What to produce
Take every line of the material below that includes the string "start" and copy it out.
========
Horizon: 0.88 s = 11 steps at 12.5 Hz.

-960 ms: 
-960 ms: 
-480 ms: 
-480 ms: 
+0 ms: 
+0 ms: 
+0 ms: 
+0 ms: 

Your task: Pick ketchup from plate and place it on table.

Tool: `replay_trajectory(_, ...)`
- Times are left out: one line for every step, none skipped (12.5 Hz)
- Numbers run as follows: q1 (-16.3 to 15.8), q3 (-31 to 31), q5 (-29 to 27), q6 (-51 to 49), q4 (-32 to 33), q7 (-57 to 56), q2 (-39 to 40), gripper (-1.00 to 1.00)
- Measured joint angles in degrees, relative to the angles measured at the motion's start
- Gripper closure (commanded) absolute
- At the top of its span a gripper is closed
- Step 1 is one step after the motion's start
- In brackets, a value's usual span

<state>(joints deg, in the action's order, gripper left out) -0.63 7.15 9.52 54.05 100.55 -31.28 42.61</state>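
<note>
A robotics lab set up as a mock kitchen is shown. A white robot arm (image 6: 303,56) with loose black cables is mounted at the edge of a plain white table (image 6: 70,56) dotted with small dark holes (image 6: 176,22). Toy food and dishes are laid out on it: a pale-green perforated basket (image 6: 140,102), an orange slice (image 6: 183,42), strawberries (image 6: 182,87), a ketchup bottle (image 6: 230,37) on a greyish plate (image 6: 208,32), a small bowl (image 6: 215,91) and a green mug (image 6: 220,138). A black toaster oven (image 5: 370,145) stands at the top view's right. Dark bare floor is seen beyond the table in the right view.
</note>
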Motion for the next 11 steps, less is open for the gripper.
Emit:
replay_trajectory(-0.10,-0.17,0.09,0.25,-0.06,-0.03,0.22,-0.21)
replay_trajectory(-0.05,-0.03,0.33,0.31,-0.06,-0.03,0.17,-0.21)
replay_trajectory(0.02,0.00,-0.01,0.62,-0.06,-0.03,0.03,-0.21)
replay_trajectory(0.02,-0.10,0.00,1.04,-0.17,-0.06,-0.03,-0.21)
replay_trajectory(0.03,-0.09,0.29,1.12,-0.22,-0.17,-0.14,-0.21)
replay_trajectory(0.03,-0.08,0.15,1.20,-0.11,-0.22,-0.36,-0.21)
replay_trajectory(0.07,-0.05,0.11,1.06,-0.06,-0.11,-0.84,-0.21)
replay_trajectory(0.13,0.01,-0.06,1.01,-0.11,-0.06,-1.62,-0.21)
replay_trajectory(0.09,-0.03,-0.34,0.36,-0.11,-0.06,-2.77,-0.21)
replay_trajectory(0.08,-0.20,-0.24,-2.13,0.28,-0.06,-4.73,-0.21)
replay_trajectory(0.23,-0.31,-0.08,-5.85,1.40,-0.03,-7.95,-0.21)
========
Written solution
- Measured joint angles in degrees, relative to the angles measured at the motion's start
- Step 1 is one step after the motion's start

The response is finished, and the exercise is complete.